Skip to content
Danny Lin edited this page Apr 15, 2023 · 21 revisions

Differences between WebScrapBook and ScrapBook X

Here's a quick review of key differences of WebScrapBook (0.87.0) and it's predecessor, ScrapBook X (1.14.7).

Improvements

  • Cross platform support:
    • Besides Firefox Desktop, Chromium-based browsers and mobile browsers (Firefox for Android, Kiwi browser, Yandex browser, etc.) are also supported.
    • Added markings in a captured page can be viewed normally with most browsers, including mobile browsers and those without WebScrapBook installed.
    • Fulltext search for generated static site pages is available without browser configuration in prior.
  • Remote access:
    • Remote access of scrapbooks from multiple devices is supported, as long as a backend server is properly configured.
  • More customizable capture features:
    • Support capture options such as link, remove, save current, and save used for images, media, styles, etc.
    • Support capure options for CSS images, favicon, canvas, embed, object elements, and shadow roots, etc.
    • Support pre-processing or per-site customization of the web page being captured using the capture helper(s).
  • Improved batch capture:
    • Support batch capture for selected tabs or links.
    • Support customization of capture mode or options for all or individual task in the batch capture manager.
  • More flexible save format and data structure:
    • ID of the captured page is based on UTC and captures from different timezones won't conflict with each other.
    • A web page can be saved as different patterns of filename, such as datetime, title, source domain, UUID, and can be saved in a subfolder.
    • A web page can be saved as a ZIP package (HTZ or MAFF) or single HTML file.
  • More flexible scrapbook:
    • An item of any type in a scrapbook can own child items.
    • An item in a scrapbook can be a child of multiple items.
    • An item deleted from the scrapbook is put into the recycle bin and can be recovered in the future, for better security.
    • Support more operation for multi-selected items, such as open, view source page, browse in the file manager, search within, sort, and capture again.
    • Support cross-scrapbook item locating, fulltext search, and hinting or finding captured pages.
  • Improved fulltext cache:
    • Performance of fulltext caching is greatly improved with the help of backend server.
    • Auto-update fulltext cache when a page is captured or edited.

Limitations

  • WebExtension framework used by WebScrapBook is more restricted than XUL/XPCOM used by ScrapBook X, and some features are not natively supported and requires a corresponding backend server, leading to suboptimal performance, such as organizing the scrapbook(s). (This may be insignificant due to the performance improvement of most modern browsers, though.)
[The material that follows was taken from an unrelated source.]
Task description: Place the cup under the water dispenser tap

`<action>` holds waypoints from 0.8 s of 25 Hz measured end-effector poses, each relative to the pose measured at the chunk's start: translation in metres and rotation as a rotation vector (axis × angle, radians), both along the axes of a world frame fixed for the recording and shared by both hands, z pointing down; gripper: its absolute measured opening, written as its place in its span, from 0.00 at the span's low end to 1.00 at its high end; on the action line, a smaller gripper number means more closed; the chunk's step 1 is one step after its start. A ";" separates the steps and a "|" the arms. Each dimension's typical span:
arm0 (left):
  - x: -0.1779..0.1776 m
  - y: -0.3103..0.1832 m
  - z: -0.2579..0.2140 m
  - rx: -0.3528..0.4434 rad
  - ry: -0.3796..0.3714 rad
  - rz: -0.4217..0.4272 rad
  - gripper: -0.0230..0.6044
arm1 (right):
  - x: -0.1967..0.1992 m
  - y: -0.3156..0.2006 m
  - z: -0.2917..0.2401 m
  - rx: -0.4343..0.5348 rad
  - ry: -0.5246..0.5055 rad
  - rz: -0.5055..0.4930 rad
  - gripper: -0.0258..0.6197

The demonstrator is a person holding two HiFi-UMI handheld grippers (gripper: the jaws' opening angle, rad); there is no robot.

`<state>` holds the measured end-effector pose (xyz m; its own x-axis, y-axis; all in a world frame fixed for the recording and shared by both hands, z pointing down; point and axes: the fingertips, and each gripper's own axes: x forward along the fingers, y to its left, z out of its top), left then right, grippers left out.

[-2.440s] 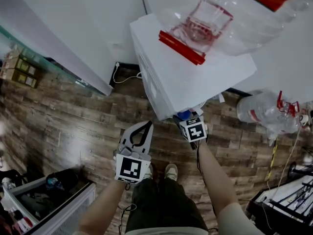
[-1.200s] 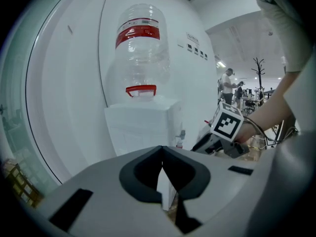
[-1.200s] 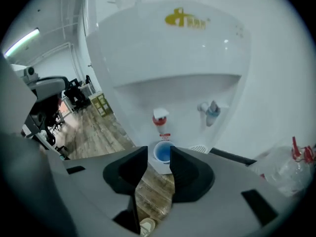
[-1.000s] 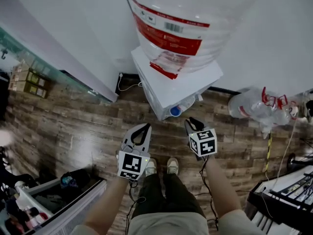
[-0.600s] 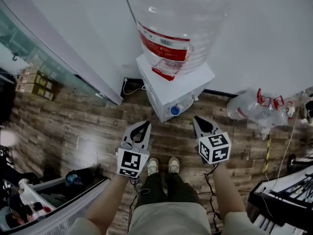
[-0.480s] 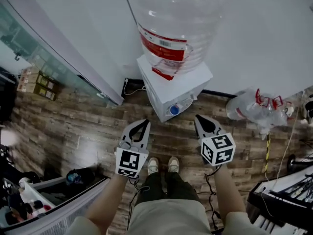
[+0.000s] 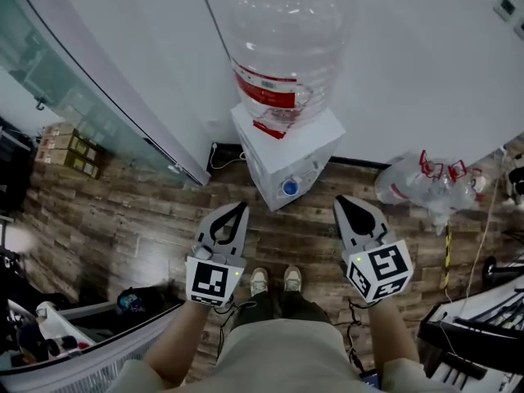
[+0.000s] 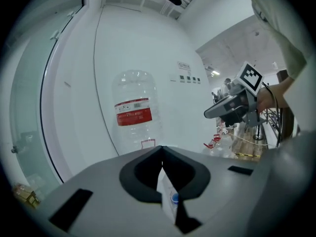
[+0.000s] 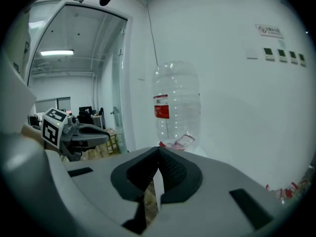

  • The following features are theoretically implementable, but there are still lots of technical issues that are not yet resolved, and they will not be implemented in the near future:

    • Interactive in-depth capture
    • Combine wizard

Compatibility

Data structure of ScrapBook X is different from WebScrapBook and cannot be used interchangeably. An automatic conversion is available using the conversion tool of PyWebScrapBook.

Install Python and PyWebScrapBook, and then run the command in CLI to convert the data into WebScrapBook-compliant format:

wsb convert sb2wsb /path/to/scrapbook /path/to/webscrapbook

An incomplete conversion from ScrapBook X to WebScrapBook previously can be further migrated using the command:

wsb convert migrate /path/to/webscrapbook [/path/to/output]

This tool supports in-place conversion by omitting the output path. Though it's recommended to output to another path or manage with a version control tool to prevent a potential error.

Backporting WebScrapBook to ScrapBook X is also available:

wsb convert wsb2sb /path/to/webscrapbook /path/to/scrapbook

As the data structure is more flexible in WebScrapBook, conversion from ScrapBook X to WebScrapBook is lossless, but some information may lose after conversion from WebScrapBook to ScrapBook, such as:

  • item appended to multiple parents (preserve only the first occurence)
  • item in the recycle bin
  • data file paths will change, and inter-links between items may break

Also note that compatibility validation of this tool is targeting ScrapBook X, and there may be minor compatibility issues if the output scrapbook is used by a legacy ScrapBook implementation without features introduced by ScrapBook X, such as:

  • note: legacy ScrapBook handles special chars (e.g. <&>) inconsistently, while ScrapBook X accepts plain text only.
  • note pages
  • container item whose type property is not "folder"
  • file with special or non-ASCII chars in filename